* _Work task_:
Repeat word for word every line of the data below, from the first through the line containing "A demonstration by", and stop there.

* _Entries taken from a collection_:
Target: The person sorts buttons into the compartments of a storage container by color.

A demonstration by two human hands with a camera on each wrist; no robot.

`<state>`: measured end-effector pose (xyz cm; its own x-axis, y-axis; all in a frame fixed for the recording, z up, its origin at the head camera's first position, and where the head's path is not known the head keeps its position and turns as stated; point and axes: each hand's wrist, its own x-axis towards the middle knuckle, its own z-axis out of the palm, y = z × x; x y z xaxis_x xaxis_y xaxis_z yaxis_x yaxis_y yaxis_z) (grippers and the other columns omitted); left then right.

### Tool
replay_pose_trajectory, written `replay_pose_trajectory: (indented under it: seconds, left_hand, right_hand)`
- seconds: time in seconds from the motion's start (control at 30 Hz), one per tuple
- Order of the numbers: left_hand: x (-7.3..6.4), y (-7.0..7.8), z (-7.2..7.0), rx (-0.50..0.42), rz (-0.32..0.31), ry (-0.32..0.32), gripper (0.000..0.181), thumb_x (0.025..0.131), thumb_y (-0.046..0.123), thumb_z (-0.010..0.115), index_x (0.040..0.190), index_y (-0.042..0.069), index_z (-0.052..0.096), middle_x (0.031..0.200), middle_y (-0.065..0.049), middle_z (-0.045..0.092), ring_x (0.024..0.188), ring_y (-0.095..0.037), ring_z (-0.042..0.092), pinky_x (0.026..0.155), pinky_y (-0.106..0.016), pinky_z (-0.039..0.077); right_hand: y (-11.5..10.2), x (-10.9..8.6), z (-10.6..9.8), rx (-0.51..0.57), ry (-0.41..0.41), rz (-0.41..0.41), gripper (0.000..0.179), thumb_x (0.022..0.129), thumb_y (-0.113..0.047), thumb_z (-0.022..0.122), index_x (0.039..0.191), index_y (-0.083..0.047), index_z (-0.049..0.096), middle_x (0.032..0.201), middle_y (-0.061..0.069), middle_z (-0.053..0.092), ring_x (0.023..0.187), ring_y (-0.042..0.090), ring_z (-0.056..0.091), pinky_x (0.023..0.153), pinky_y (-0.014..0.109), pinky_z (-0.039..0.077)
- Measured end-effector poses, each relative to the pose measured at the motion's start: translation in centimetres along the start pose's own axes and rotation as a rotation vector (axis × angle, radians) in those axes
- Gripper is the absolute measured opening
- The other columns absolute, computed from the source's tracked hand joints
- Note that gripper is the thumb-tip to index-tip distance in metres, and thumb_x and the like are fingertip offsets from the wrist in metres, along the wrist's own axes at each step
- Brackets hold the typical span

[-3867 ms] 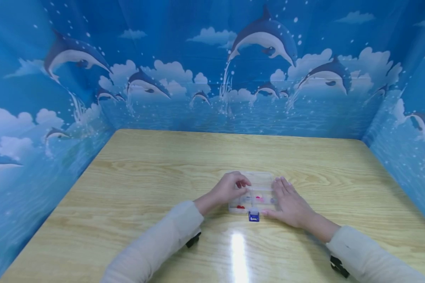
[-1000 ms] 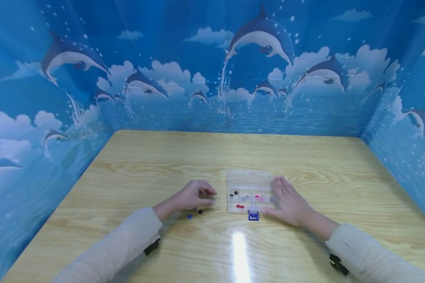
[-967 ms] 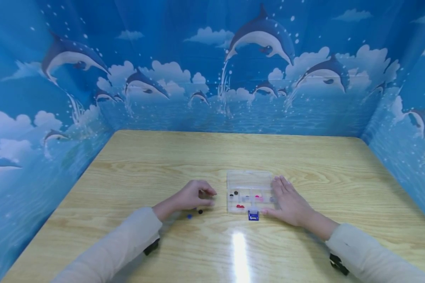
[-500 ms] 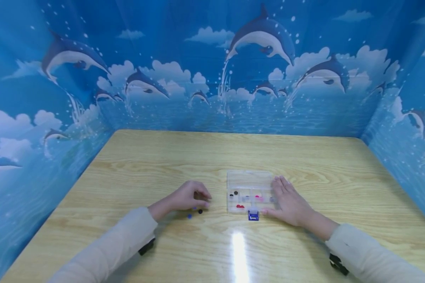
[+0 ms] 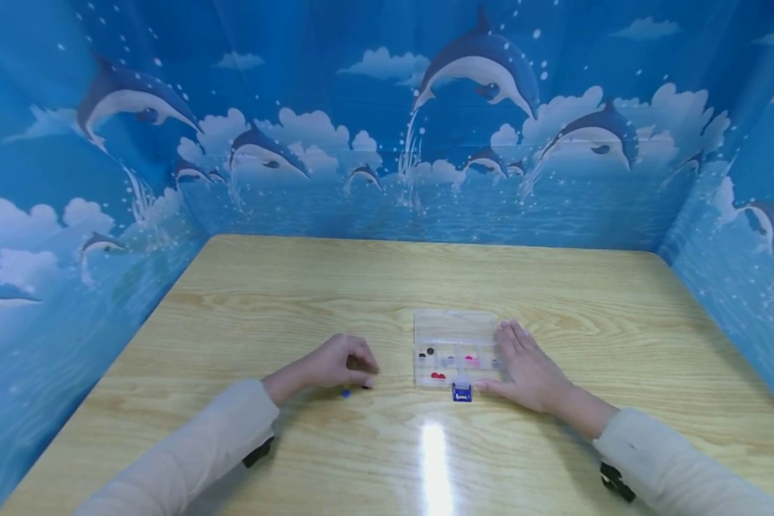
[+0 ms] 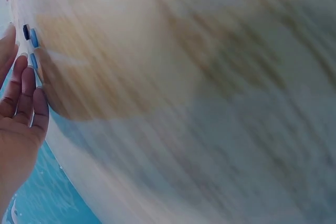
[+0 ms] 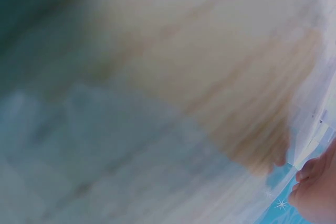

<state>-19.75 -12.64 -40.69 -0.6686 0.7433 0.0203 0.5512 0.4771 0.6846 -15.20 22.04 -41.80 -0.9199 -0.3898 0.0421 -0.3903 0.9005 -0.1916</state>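
In the head view my left hand (image 5: 338, 360) is low over the table, thumb and fingers parted, above a small black disc (image 5: 366, 388) and a small blue disc (image 5: 345, 393). The left wrist view shows the black disc (image 6: 26, 31) and two blue discs (image 6: 34, 38) just beyond the fingertips; nothing is seen between them. My right hand (image 5: 532, 373) lies with straight fingers against the right side of a clear compartment box (image 5: 419, 381). Black discs (image 5: 430, 351) sit in its back left compartment, red pieces (image 5: 438, 375) in front, pink ones (image 5: 471, 360) to the right.
The box's clear lid (image 5: 454, 327) lies folded back behind it. A dark blue clasp (image 5: 461, 393) sticks out at its front. The wooden table (image 5: 297, 287) is bordered by a dolphin-print curtain (image 5: 309, 193).
My left hand has left the box, moved left and then lowered over the loose discs, its fingertips now partly covering the black one. Black discs are now visible in the box. My right hand has stayed still.
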Motion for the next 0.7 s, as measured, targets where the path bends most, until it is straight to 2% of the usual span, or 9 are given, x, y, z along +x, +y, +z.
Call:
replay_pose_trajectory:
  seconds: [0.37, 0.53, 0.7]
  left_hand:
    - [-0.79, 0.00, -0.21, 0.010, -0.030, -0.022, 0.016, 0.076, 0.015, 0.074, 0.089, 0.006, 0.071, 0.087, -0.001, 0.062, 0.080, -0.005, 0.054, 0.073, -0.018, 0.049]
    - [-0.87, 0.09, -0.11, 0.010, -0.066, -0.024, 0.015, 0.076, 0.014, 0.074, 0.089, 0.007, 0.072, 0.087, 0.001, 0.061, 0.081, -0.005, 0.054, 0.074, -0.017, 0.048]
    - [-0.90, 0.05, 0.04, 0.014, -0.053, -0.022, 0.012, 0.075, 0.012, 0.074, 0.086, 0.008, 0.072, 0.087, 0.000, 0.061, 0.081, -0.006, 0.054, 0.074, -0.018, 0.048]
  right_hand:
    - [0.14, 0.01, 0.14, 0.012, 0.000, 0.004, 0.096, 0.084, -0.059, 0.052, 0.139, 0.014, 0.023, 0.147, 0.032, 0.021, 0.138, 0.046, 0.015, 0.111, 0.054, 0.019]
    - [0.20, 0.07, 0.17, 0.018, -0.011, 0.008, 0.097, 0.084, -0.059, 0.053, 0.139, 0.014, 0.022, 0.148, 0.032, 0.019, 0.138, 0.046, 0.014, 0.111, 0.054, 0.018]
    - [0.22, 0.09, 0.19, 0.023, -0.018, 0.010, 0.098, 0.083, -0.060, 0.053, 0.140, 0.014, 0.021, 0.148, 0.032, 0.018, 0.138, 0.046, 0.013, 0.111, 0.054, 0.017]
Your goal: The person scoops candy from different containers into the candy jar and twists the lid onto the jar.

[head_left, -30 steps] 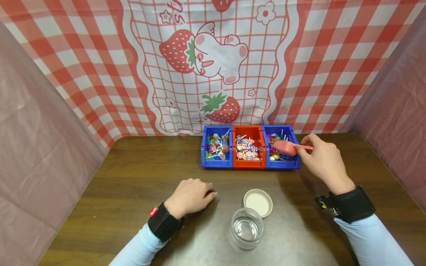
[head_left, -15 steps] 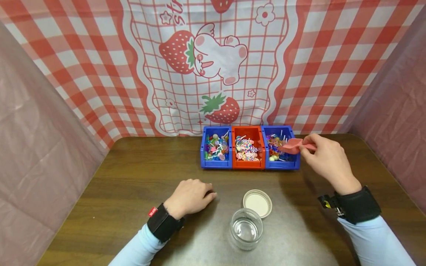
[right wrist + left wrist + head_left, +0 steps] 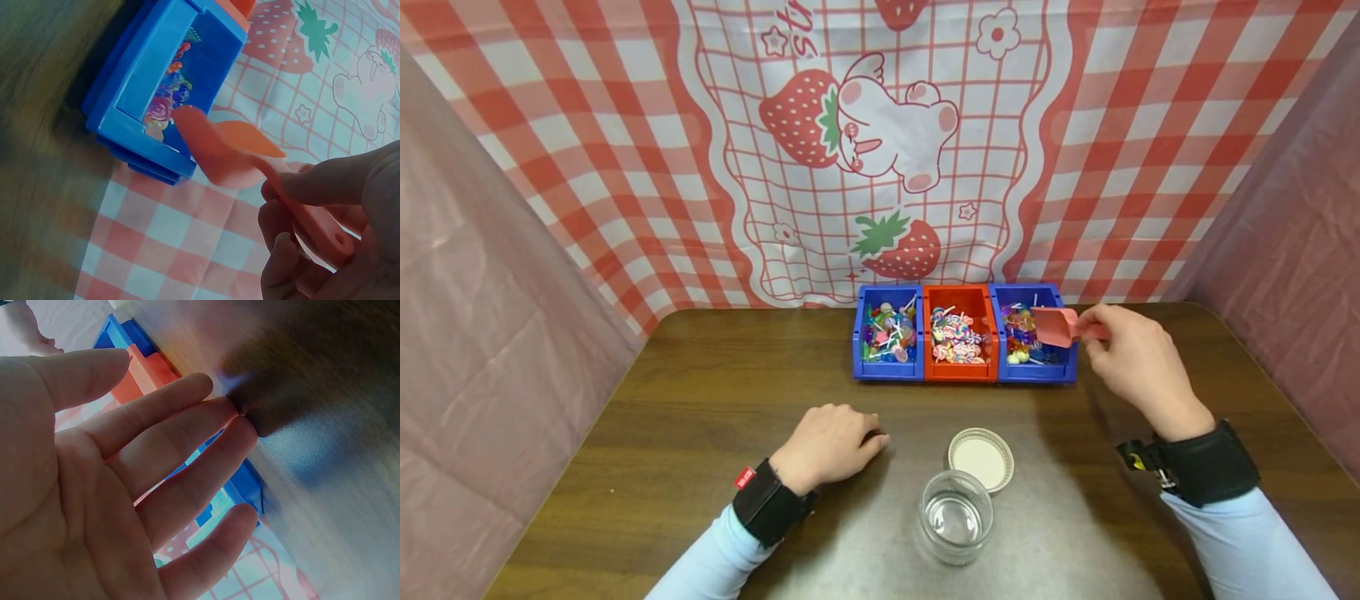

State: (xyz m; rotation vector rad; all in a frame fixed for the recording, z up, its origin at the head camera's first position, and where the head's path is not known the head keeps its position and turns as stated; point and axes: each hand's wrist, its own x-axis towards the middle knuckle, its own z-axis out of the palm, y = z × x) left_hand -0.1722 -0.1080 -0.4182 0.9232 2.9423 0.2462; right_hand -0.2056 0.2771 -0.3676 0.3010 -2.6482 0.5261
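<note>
Thumb and fingers of my right hand [image 3: 1138, 358] grip the handle of a small pink scoop [image 3: 1055, 326]. Its blade is over the right blue bin [image 3: 1037, 372], tilted on its side in the head view. Small candies and lollipops [image 3: 1018, 333] lie in that bin. From the right wrist view, the scoop [image 3: 228, 153] hangs beside the bin's rim, its handle [image 3: 319, 231] running back into my palm. My left hand [image 3: 831, 446] rests on the table, left of a glass jar [image 3: 956, 517]; its fingers [image 3: 181, 431] are relaxed and hold nothing.
A red bin [image 3: 961, 372] with swirl lollipops sits between the right bin and a left blue bin [image 3: 887, 371] of mixed candies. The jar stands without its lid; a round lid [image 3: 981, 460] lies just behind it. A checked cloth [image 3: 1150, 167] hangs behind the table.
My right hand has drawn back slightly to the right with the scoop, and the scoop's blade has turned in my fingers. The left hand, jar, lid and bins have stayed put.
</note>
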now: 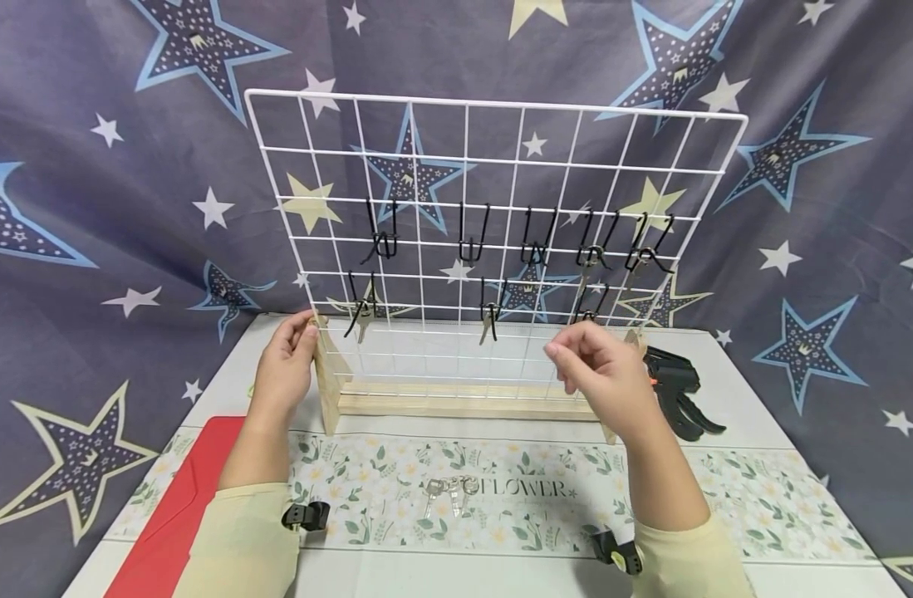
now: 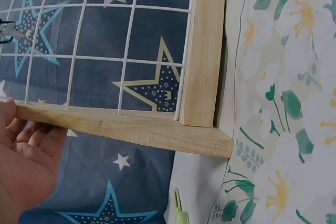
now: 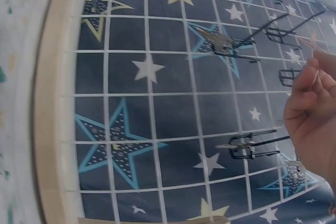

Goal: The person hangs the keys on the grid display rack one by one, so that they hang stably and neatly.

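Note:
A white wire grid rack (image 1: pixel 493 104) stands upright in a wooden base (image 1: pixel 456 407). My left hand (image 1: pixel 284 365) grips the base's left side post (image 2: pixel 131 132), fingers behind it. Black double hooks (image 1: pixel 471 241) hang from the grid in two rows, and several carry keys (image 1: pixel 488 322). My right hand (image 1: pixel 601 374) is raised before the lower right of the grid, thumb and forefinger pinched together. Between its fingertips shows a thin, small piece that looks like a key, mostly hidden. Several loose keys (image 1: pixel 452 490) lie on the table in front of the rack.
A red folder (image 1: pixel 187 490) lies at the left, partly under the left forearm. Behind the right post rests a black trigger tool (image 1: pixel 676 394). A flowered runner (image 1: pixel 695 498) crosses the white table, and a star-print curtain (image 1: pixel 90 332) hangs behind.

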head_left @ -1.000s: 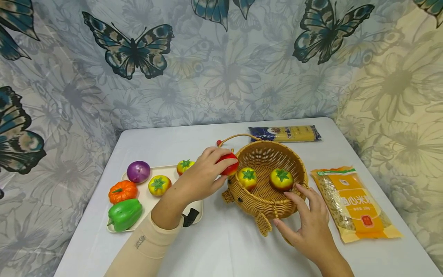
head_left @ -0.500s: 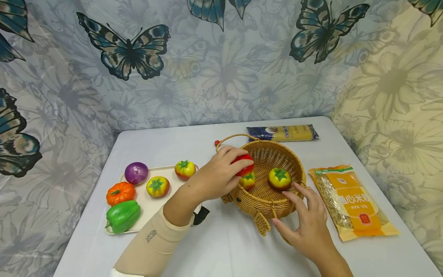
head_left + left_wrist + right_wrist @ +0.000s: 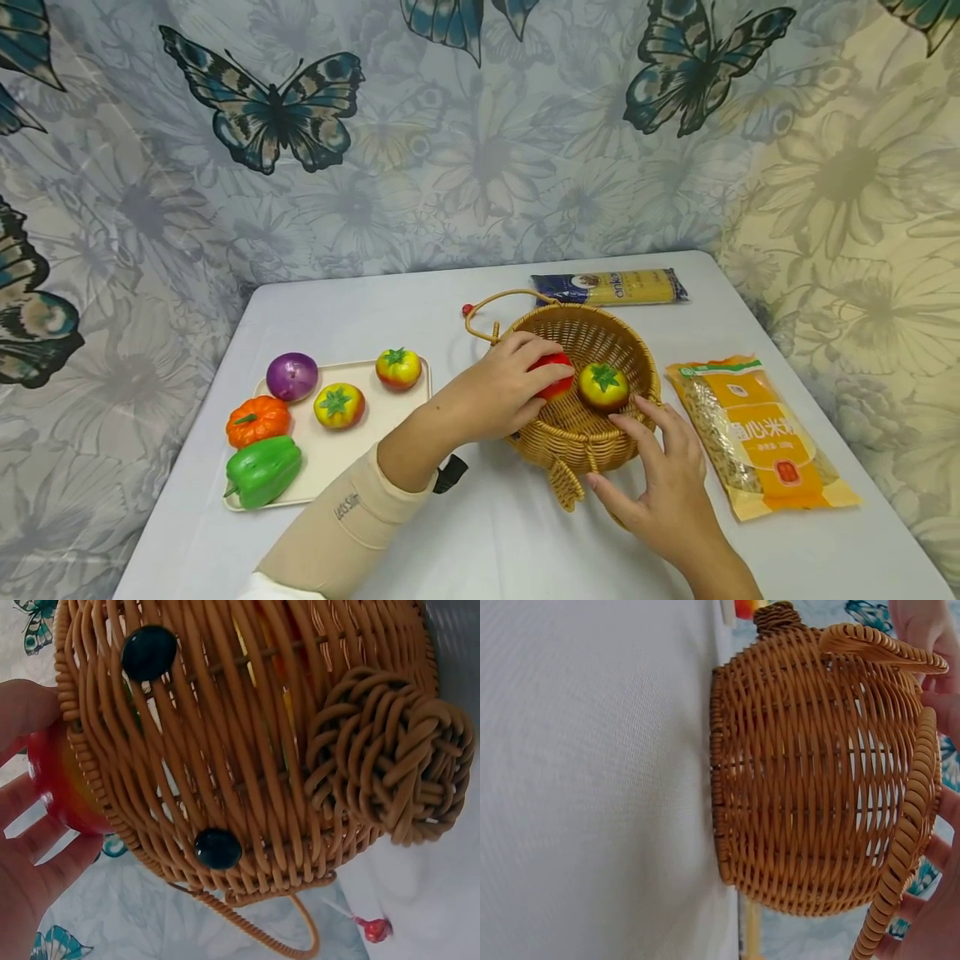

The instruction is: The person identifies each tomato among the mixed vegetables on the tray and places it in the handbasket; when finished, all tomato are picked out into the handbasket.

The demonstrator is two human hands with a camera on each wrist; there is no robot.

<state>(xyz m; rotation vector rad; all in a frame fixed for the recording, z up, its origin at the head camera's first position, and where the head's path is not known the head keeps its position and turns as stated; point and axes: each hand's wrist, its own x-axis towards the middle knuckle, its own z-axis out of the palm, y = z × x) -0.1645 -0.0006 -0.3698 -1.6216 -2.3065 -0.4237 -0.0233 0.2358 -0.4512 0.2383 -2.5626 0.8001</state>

* _Exercise solution_:
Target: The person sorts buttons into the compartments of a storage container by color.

A demonstration by two human hands with a camera on each wrist; no robot.

The answer has been given in full.